The agent is also exactly the same.

def strategy() -> int:
    if np.random.random() >= 0.5:
        return 1 # Right
    else:
        return -1 # Left

The Experiment

However, here’s where it differs. First off, there’s far more exploration to do, because we’re not only iterating over states, but also actions. You’ll need to run this for longer before it converges.

Also, we’re going to have to store both the states and the actions in the buffer.

import numpy as np
np.random.seed(42)

# Global buffers to perform averaging later
# Second dimension is the actions
value_sum = np.zeros((end_position + 1, 2))
n_hits = np.zeros((end_position + 1, 2))

# A helper function to map the actions to valid buffer indices
def action_value_mapping(x): return 0 if x == -1 else 1


n_iter = 10
for i in range(n_iter):
    position_history = [] # A log of positions in this episode
    current_position = starting_position # Reset
    current_action = strategy()
    while True:
        # Append position to log
        position_history.append((current_position, current_action))

        if is_terminating(current_position):
            break
        
        # Update current position according to strategy
        current_position += strategy()

    # Now the episode has finished, what was the reward?
    current_reward = reward(current_position)
    
    # Now add the reward to the buffers that allow you to calculate the average
    for pos, act in position_history:
        value_sum[pos, action_value_mapping(act)] += current_reward
        n_hits[pos, action_value_mapping(act)] += 1
        
    # Now calculate the average for this episode and print
    expect_return_0 = ', '.join(
        f'{q:.2f}' for q in value_sum[:, 0] / n_hits[:, 0])
    expect_return_1 = ', '.join(
        f'{q:.2f}' for q in value_sum[:, 1] / n_hits[:, 1])
    print("[{}] Average reward: [{} ; {}]".format(
        i, expect_return_0, expect_return_1))

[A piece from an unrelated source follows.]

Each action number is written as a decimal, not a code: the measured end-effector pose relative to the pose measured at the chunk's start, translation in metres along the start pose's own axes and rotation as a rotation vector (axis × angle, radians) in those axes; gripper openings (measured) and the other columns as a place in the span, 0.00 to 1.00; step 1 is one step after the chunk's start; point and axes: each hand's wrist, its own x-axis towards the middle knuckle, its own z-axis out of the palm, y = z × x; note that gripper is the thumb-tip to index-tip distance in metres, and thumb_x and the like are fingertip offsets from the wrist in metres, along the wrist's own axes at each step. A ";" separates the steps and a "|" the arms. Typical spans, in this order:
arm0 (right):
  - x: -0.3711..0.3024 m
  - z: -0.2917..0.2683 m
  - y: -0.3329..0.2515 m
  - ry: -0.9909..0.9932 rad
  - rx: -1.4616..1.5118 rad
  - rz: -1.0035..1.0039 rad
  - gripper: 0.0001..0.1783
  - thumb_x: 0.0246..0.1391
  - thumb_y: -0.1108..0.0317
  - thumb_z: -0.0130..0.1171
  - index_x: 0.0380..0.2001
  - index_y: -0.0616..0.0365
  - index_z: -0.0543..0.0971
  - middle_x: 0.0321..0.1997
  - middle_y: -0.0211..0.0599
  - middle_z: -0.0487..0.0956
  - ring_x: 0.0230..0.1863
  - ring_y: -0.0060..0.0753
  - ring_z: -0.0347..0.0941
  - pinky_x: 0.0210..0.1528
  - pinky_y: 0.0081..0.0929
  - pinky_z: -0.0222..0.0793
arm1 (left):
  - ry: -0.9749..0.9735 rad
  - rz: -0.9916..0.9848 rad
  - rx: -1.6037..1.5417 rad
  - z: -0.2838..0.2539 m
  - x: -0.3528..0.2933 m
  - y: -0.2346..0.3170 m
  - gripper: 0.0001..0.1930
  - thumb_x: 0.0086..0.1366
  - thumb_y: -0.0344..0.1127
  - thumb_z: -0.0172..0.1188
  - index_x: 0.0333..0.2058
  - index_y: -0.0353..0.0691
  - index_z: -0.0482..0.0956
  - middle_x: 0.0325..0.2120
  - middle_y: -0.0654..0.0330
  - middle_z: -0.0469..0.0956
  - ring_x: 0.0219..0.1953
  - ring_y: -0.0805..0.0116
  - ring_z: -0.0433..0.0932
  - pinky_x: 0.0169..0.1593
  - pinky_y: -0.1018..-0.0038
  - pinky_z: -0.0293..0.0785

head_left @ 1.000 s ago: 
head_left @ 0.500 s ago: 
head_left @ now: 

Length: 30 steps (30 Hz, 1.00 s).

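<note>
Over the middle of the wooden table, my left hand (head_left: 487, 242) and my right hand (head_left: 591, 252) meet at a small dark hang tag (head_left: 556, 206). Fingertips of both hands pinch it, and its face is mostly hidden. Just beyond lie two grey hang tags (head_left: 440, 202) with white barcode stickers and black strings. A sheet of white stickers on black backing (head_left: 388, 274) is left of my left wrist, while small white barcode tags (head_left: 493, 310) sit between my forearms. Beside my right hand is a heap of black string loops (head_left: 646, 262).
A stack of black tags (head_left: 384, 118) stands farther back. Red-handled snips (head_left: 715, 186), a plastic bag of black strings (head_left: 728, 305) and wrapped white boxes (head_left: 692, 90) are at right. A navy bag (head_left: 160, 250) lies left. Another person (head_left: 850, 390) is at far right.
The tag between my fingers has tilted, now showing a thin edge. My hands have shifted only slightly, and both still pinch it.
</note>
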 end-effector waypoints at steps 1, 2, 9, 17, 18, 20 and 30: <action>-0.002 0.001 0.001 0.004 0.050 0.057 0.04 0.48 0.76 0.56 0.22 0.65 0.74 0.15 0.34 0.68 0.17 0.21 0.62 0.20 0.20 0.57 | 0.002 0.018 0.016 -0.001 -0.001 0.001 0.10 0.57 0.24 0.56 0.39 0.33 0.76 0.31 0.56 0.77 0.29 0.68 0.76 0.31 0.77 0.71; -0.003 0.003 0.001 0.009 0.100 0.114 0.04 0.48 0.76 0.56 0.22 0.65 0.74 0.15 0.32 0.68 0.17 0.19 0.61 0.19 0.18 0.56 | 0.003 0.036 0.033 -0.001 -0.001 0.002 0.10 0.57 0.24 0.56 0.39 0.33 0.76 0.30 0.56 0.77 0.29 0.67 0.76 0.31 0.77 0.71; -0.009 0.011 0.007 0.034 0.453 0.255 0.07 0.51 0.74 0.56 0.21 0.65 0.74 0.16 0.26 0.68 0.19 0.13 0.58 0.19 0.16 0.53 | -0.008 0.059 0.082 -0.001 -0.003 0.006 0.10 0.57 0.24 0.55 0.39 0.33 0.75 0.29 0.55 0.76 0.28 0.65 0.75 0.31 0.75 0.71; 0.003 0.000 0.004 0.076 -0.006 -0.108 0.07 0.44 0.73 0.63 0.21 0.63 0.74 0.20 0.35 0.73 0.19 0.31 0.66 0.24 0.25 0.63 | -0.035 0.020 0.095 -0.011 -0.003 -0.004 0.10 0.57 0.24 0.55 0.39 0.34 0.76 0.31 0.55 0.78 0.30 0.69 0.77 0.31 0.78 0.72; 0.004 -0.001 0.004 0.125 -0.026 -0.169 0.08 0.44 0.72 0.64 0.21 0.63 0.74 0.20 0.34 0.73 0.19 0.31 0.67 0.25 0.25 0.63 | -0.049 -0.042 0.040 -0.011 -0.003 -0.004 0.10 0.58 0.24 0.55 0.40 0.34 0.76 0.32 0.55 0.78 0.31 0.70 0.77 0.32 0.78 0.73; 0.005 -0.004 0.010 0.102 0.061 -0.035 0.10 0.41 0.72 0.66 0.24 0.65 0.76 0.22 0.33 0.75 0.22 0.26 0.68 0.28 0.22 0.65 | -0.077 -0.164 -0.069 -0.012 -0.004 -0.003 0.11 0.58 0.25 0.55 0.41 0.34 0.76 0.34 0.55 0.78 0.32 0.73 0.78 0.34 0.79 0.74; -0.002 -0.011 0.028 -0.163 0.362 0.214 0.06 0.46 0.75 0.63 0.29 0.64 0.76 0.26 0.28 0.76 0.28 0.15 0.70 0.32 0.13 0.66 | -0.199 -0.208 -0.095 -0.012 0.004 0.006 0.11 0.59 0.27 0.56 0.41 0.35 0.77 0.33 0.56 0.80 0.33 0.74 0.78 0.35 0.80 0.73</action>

[0] Average reward: [nan, 5.00, 5.00, 5.00, 5.00, 5.00 ; nan, nan, nan, nan, nan, nan]
[1] Average reward: [0.00, 3.33, 5.00, 5.00, 5.00, 5.00 ; nan, nan, nan, nan, nan, nan]
[2] Average reward: [0.00, 2.50, 5.00, 5.00, 5.00, 5.00 ; nan, nan, nan, nan, nan, nan]
[3] Average reward: [0.00, 2.50, 5.00, 5.00, 5.00, 5.00 ; 0.00, 0.00, nan, nan, nan, nan]
[4] Average reward: [0.00, 1.67, 3.75, 5.00, 5.00, 5.00 ; 0.00, 0.00, nan, nan, nan, nan]
[5] Average reward: [0.00, 1.43, 3.75, 5.00, 5.00, 5.00 ; 0.00, 0.00, nan, nan, nan, nan]
[6] Average reward: [0.00, 1.43, 3.75, 5.00, 5.00, 5.00 ; 0.00, 0.00, nan, nan, nan, nan]
[7] Average reward: [0.00, 1.43, 3.75, 5.00, 5.00, 5.00 ; 0.00, 0.00, 0.00, nan, nan, nan]
[8] Average reward: [0.00, 1.43, 3.75, 5.00, 5.00, 5.00 ; 0.00, 0.00, 0.00, 0.00, nan, nan]
[9] Average reward: [0.00, 1.25, 3.75, 5.00, 5.00, 5.00 ; 0.00, 0.00, 0.00, 0.00, nan, nan]

I’ve capped the number of episodes to 10 again. I encourage you to run this yourself and change this to 10,000.

You can see that the results are similar, except for the fact that one of the actions (the action heading towards the cliff) is always zero, as you might expect.

Discussion

So what’s the point of this if the result is basically the same? The key is that enumerating the action simplifies latter algorithms. With the state-value function your agent has to figure out how to get to better states in order to maximise the expected return. However, if you have the actions at hand, you can simply pick the next best action!